(Source data)
-.-.-

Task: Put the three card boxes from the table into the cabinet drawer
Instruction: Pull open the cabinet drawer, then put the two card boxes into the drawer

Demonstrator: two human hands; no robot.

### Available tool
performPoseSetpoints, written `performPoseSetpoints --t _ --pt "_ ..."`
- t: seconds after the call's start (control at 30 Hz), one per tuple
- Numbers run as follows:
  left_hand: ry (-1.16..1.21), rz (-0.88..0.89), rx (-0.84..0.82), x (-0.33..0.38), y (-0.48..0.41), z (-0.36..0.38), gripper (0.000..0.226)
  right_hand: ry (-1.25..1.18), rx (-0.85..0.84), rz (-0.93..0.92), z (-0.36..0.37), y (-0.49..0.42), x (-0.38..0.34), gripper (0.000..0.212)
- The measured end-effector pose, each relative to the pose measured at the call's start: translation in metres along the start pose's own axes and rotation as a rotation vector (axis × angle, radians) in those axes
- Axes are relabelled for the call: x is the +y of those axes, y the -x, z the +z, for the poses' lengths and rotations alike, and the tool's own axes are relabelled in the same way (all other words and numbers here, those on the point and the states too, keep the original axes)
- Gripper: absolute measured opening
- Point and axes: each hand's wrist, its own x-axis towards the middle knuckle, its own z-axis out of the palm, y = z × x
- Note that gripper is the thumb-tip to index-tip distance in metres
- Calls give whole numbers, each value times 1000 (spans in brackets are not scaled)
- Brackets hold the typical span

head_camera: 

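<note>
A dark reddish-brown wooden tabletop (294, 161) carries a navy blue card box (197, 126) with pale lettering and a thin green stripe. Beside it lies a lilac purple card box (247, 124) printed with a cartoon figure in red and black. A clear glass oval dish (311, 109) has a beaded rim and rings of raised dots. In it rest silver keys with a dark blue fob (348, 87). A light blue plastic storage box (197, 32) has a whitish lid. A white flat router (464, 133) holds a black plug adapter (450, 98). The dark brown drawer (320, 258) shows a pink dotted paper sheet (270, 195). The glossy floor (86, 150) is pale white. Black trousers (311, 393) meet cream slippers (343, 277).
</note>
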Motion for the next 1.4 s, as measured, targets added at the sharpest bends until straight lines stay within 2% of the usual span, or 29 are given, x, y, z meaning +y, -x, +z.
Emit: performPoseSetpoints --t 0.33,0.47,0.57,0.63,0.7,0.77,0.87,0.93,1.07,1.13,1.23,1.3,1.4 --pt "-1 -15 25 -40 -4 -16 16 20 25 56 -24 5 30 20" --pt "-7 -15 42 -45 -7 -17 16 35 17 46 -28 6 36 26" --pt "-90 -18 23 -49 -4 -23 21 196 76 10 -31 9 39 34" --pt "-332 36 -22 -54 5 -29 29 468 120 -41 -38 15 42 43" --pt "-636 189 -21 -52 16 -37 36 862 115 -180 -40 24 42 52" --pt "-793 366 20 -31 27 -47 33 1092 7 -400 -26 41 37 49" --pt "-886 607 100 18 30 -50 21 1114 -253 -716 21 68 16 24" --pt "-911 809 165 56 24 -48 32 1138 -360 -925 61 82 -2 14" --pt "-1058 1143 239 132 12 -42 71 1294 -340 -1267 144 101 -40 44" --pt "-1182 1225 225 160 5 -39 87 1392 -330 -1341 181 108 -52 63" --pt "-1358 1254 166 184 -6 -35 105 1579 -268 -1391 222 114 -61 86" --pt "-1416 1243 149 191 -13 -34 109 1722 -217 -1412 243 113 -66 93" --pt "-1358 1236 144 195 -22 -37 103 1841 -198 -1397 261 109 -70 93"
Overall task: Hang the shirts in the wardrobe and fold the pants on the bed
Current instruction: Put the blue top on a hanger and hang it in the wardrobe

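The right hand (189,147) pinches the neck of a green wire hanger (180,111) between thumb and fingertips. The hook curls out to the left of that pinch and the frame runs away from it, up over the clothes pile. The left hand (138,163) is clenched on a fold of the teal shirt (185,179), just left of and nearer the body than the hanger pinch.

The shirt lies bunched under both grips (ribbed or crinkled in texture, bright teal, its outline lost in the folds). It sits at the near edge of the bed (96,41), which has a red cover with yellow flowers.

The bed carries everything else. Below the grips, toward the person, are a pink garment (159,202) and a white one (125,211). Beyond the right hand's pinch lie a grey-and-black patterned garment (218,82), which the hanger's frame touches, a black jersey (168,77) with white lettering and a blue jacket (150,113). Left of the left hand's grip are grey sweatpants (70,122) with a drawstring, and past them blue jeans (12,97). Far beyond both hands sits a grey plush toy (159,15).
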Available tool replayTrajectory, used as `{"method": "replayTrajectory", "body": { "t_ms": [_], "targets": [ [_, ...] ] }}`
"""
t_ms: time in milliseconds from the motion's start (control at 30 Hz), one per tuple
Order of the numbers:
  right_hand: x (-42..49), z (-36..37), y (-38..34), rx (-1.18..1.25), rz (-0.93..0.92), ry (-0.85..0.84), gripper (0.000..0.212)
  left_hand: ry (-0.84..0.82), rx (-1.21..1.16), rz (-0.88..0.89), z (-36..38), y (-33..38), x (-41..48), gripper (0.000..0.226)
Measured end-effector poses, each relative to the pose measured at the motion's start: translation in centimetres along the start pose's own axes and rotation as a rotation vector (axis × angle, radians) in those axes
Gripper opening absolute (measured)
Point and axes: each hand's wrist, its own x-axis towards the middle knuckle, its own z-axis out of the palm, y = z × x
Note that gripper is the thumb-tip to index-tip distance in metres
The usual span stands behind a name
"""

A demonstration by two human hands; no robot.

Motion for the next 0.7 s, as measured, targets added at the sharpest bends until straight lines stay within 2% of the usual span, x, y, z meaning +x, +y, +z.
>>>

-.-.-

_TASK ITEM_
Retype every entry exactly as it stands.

_TASK ANSWER_
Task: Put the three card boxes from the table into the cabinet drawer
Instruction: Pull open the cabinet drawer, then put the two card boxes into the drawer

Demonstrator: two human hands; no robot.

### Available tool
performPoseSetpoints, written `performPoseSetpoints --t _ --pt "_ ..."`
- t: seconds after the call's start (control at 30 Hz), one per tuple
- Numbers run as follows:
  left_hand: ry (-1.16..1.21), rz (-0.88..0.89), rx (-0.84..0.82), x (-0.33..0.38), y (-0.48..0.41), z (-0.36..0.38), gripper (0.000..0.226)
  right_hand: ry (-1.25..1.18), rx (-0.85..0.84), rz (-0.93..0.92), z (-0.36..0.37), y (-0.49..0.42), x (-0.38..0.34), gripper (0.000..0.212)
- The measured end-effector pose, each relative to the pose measured at the call's start: translation in metres along the start pose's own axes and rotation as a rotation vector (axis × angle, radians) in those axes
- Axes are relabelled for the call: x is the +y of those axes, y the -x, z the +z, for the poses' lengths and rotations alike, and the tool's own axes are relabelled in the same way (all other words and numbers here, those on the point and the states too, keep the original axes)
- Gripper: absolute measured opening
- Point and axes: each hand's wrist, its own x-axis towards the middle knuckle, its own z-axis out of the palm, y = z × x
- Note that gripper is the thumb-tip to index-tip distance in metres
- Calls give whole numbers, each value times 1000 (spans in brackets are not scaled)
- Brackets hold the typical span

head_camera: 

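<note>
A dark reddish-brown wooden tabletop (294, 161) carries a navy blue card box (197, 126) with pale lettering and a thin green stripe. Beside it lies a lilac purple card box (247, 124) printed with a cartoon figure in red and black. A clear glass oval dish (311, 109) has a beaded rim and rings of raised dots. In it rest silver keys with a dark blue fob (348, 87). A light blue plastic storage box (197, 32) has a whitish lid. A white flat router (464, 133) holds a black plug adapter (450, 98). The dark brown drawer (320, 258) shows a pink dotted paper sheet (270, 195). The glossy floor (86, 150) is pale white. Black trousers (311, 393) meet cream slippers (343, 277).
</note>
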Motion for the next 1.4 s, as measured, targets added at the sharpest bends until straight lines stay within 2% of the usual span, or 29 are given, x, y, z meaning +y, -x, +z.
Emit: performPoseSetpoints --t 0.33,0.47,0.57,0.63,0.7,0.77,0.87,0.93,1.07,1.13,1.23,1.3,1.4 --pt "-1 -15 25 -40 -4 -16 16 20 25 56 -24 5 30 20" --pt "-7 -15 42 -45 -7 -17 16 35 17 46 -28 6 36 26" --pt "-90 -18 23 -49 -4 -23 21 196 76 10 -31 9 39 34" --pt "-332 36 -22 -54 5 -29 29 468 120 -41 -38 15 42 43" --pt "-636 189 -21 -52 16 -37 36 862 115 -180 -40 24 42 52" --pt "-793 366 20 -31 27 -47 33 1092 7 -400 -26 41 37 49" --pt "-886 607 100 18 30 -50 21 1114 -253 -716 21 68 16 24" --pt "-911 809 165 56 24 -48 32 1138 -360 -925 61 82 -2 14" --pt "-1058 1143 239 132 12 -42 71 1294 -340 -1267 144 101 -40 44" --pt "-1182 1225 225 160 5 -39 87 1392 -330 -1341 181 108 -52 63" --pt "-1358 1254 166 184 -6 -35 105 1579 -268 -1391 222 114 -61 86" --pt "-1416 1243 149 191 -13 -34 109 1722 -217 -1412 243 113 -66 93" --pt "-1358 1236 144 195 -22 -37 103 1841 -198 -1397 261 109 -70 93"
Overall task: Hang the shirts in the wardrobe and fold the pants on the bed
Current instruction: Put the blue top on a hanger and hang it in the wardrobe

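The right hand (189,147) pinches the neck of a green wire hanger (180,111) between thumb and fingertips. The hook curls out to the left of that pinch and the frame runs away from it, up over the clothes pile. The left hand (138,163) is clenched on a fold of the teal shirt (185,179), just left of and nearer the body than the hanger pinch.

The shirt lies bunched under both grips (ribbed or crinkled in texture, bright teal, its outline lost in the folds). It sits at the near edge of the bed (96,41), which has a red cover with yellow flowers.

The bed carries everything else. Below the grips, toward the person, are a pink garment (159,202) and a white one (125,211). Beyond the right hand's pinch lie a grey-and-black patterned garment (218,82), which the hanger's frame touches, a black jersey (168,77) with white lettering and a blue jacket (150,113). Left of the left hand's grip are grey sweatpants (70,122) with a drawstring, and past them blue jeans (12,97). Far beyond both hands sits a grey plush toy (159,15).
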Available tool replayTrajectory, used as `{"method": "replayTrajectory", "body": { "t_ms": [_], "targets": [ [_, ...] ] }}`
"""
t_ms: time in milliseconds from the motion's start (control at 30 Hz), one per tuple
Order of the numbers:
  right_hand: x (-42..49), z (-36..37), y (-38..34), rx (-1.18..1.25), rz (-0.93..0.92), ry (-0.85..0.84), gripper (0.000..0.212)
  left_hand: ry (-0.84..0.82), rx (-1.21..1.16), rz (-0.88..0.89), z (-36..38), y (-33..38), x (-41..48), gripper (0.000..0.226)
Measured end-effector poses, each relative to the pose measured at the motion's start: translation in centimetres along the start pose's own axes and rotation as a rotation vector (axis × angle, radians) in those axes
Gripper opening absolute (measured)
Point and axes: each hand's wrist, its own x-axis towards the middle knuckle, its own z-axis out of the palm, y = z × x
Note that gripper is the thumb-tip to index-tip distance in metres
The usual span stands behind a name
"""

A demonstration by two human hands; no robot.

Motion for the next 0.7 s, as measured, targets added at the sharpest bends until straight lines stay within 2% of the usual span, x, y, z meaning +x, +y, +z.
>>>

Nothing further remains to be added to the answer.